Many of the things that we consider part of a modern personal computer, windows, hyperlinks, a mouse, and a text editor, all were released upon the world in a single 90-minute demo in 1968.
The ideas were so advanced it would take over two decades before most of them found themselves in everyone’s homes.
Learn more about the Mother of All Demos and the birth of personal computing, on this episode of Everything Everywhere Daily.
Despite what you might think, the personal computer didn’t start with Steve Jobs and Apple, or Bill Gates and Microsoft.
To be sure, they had an important role to play, but all of the major innovations we associate with personal computer software were actually developed before Apple or Microsoft existed.
In particular, most of these ideas were developed by one man and the researchers at his laboratory: Douglas Engelbart.

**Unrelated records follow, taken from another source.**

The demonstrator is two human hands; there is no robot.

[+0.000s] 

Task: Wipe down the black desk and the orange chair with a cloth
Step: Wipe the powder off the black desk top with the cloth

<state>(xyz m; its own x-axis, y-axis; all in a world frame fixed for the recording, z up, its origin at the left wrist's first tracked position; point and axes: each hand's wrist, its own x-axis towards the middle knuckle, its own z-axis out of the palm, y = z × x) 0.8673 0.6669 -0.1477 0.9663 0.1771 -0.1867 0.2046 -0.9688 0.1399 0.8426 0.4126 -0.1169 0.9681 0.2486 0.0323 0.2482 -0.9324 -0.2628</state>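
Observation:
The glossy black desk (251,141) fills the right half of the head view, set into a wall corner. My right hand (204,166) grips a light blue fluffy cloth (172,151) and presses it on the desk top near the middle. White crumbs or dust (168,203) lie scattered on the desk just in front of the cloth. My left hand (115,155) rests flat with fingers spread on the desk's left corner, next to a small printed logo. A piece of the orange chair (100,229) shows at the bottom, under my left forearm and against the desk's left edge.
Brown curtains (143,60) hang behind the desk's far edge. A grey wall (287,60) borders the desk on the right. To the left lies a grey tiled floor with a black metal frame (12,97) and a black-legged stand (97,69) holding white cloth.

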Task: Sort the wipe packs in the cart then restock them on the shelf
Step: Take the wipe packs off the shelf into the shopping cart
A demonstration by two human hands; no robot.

If you don’t recognize his name, you probably should.
Doug Engelbart grew up on a farm outside of Portland, Oregon during the Great Depression.
He enrolled at Oregon State for electrical engineering and like almost everyone else in his generation, he joined the military in World War II. He enlisted in the Navy and became a radar technician.
After the war, he returned to college and completed his degree in 1948. He then went to work at the Ames Research Center in Mountain View, California for the National Advisory Committee for Aeronautics, or NACA.
The NACA was the predecessor to NASA.
After serving in the war, he wanted to direct his energies towards peaceful purposes and he saw the potential in the electronic computer.
In 1951, there were very very few computers in the world. Those that did exist were enormous behemoths that took up entire rooms or buildings and ran on vacuum tubes, as the transistor hadn’t even been invented yet.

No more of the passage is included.